And still others make a living trying to scare us. Just look at all the haunted houses that pop up in October...and see how many people pay to go in!

Fear is a universal emotion we all experience in different forms. Some fears are so extreme, people will literally run screaming from them. And it’s not always as simple as being afraid of the dark. Phobias are nothing to laugh at, and can keep some people trapped by fear.

There are many things we’re—legitimately or not—terrified of. We have personal fears of abandonment, failure, rejection, losing control and getting old; and there are mundane ones such as fear that you’ll get into an accident, get sick, lose your job or won’t make next month’s rent. Sometimes, these can be almost as detrimental as phobias, keeping us from achieving our greatest potential.

Some of the most common fears include snakes, spiders, rats and creepy crawlies.

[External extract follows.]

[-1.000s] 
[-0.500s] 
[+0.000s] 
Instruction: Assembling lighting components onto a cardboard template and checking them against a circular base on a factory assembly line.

I even know people who are terrified of Canadian geese. I myself have a great aversion to centipedes (horrifying creepy-crawlie alert on that link!).

And then there are those odd associative fears. Things that, most likely as children, we were exposed to and have bad memories of. For instance, I had onion rings for the first time at age six, and that same afternoon I came down with the stomach flu. It lasted more than two weeks. It was so bad that, to this day, I cannot help but pause before eating an onion ring.

As writers, we often give our characters some fear they must face in order to grow or progress; just think of Indiana Jones trapped in the pit of snakes, or Harry Potter facing the Dementors. But in real life, we often shy from those things we most fear, mostly likely because an aversion to mice, say, is not interfering with our lives as much as a Dementor might...

When we do conquer fear, however, it can be one of the greatest feelings in the world. I, for one, know my life is richer for eating onion rings now that I’ve finally gotten over them...twenty years later....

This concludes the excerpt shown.